On the wood shelf beneath the bathroom medicine cabinet, a half-squeezed tube of toothpaste, cap off, waits like a silent witness: the unassuming protagonist in a story of love, frustration, and the small, ordinary things that can unravel us.
Every couple has their toothpaste tube. Sometimes it’s the shoes discarded in the hallway, the lights left on, the sigh at the wrong time. What seems trivial becomes charged with meaning. Beneath the surface of irritation lives a deeper story about fairness, respect, belonging, and the old wounds each partner has carried since childhood.
The toothpaste tube is never just a tube. It’s a portal into the ache of being unseen.
As therapists, we can miss these portals and see the toothpaste tube as just another object in a power struggle, or as a clear-cut problem to solve. In my 30 years of working as a couples therapist, trainer, Mindfulness-Based Stress Reduction teacher, and retreat-facilitator, there have been plenty of times when I’ve missed these portals myself.
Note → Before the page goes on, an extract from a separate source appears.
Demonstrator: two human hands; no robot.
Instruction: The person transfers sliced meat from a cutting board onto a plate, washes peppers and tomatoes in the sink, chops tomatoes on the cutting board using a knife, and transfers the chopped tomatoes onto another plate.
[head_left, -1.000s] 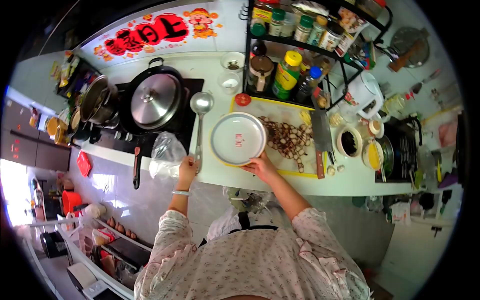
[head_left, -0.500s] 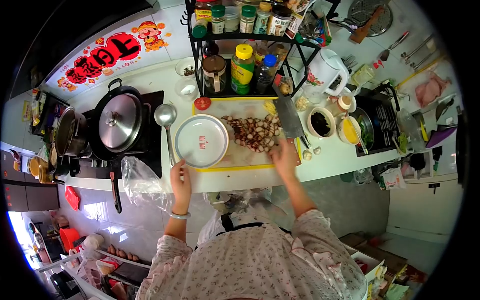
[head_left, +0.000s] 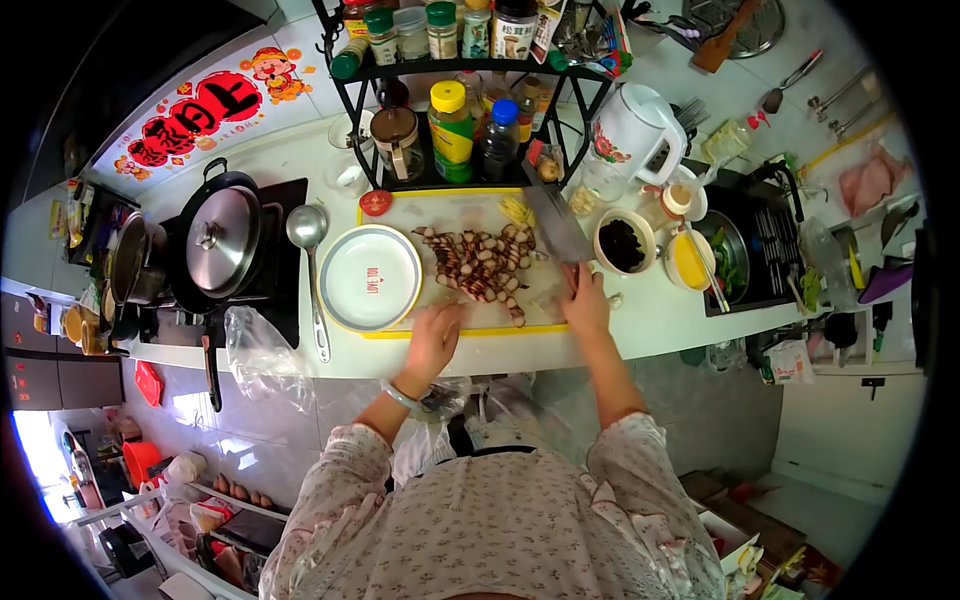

Earlier in my career, during a stressful period in my life, I found myself regularly growing impatient with clients’ problems, thinking things like, Why can’t he simply put the dishes in the sink properly? or Why can’t she be less critical of his driving? I knew my impatience was a signal that I needed to find a way back to a space of awe toward my clients and curiosity about their challenges. But how?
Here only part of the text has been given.